> _Problem requirements_
Lines with "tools" in the entries below: count them and reply with the number alone.

> _Material supplied_
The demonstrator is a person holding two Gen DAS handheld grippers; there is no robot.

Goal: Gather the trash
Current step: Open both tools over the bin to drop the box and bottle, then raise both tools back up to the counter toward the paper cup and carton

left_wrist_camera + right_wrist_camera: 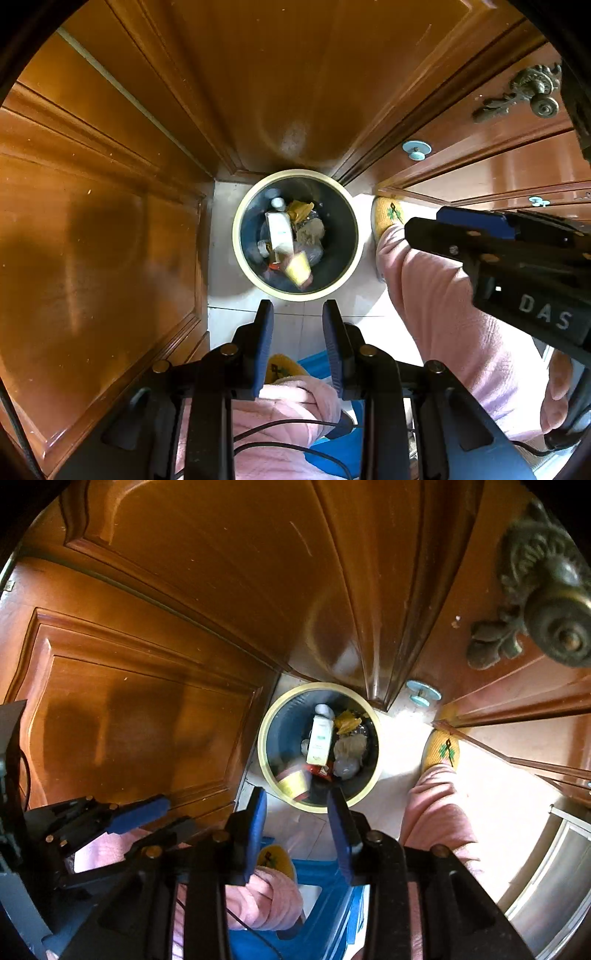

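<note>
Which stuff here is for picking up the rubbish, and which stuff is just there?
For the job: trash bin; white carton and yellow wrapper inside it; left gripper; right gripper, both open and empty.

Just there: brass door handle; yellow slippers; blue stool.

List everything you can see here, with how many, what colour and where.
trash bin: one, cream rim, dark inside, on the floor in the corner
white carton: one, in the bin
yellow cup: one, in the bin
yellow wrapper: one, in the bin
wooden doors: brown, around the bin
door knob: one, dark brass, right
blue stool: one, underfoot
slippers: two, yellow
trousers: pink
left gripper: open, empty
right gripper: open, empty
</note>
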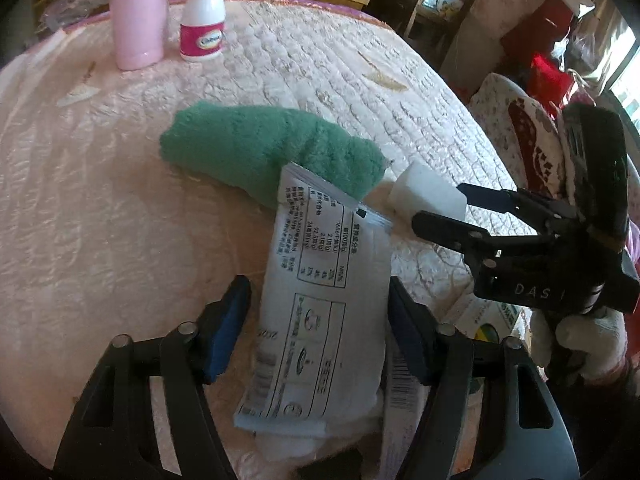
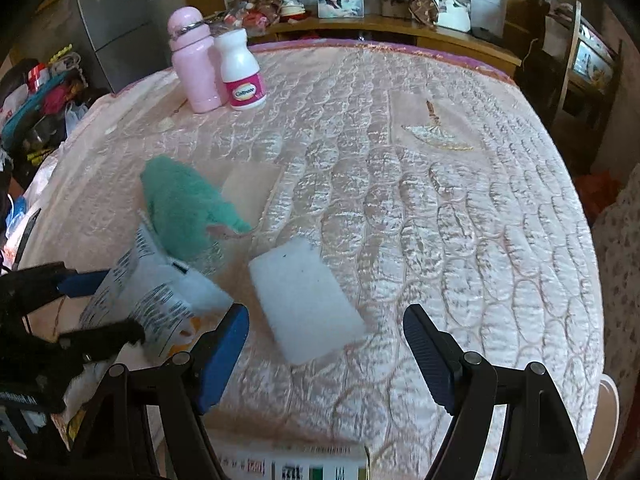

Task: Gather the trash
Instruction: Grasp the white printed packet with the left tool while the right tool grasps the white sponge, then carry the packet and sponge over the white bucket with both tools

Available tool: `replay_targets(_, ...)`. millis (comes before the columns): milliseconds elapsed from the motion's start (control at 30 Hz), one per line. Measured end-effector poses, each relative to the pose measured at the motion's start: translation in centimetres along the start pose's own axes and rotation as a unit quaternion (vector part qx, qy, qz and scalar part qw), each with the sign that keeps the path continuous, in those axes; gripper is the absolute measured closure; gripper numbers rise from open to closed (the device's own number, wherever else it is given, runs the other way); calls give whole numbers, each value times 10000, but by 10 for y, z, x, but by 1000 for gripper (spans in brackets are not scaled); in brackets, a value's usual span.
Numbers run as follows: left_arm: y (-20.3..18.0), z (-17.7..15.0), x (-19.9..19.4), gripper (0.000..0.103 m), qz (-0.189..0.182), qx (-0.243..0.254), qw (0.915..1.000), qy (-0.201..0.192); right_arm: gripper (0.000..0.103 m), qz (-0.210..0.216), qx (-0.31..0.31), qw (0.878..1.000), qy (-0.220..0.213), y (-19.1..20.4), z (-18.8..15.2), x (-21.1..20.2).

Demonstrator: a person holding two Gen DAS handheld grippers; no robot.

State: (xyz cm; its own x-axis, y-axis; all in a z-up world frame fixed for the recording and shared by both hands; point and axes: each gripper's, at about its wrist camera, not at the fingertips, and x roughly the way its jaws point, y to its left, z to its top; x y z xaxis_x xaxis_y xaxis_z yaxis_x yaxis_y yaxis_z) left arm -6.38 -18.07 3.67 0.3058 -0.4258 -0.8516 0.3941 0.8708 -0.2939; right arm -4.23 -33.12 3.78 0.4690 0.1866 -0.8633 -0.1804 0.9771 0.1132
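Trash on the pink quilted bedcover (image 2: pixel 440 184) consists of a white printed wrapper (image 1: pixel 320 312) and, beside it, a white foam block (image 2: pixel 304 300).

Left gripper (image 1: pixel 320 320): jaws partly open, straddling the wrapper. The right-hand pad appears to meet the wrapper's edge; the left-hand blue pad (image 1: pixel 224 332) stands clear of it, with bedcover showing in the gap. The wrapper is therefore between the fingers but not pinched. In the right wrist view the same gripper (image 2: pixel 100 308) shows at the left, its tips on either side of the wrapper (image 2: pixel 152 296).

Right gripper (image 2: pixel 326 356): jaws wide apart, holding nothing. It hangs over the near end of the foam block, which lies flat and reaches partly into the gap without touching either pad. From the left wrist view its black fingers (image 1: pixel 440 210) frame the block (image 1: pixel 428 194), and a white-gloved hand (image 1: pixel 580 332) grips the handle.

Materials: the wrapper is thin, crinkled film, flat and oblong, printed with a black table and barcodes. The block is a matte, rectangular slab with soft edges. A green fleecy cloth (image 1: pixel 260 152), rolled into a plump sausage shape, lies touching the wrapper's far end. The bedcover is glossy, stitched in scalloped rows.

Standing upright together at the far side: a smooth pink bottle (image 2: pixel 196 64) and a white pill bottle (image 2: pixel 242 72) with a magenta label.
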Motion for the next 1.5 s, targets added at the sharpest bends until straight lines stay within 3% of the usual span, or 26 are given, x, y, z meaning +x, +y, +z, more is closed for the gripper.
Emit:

> _Result of the exercise_
2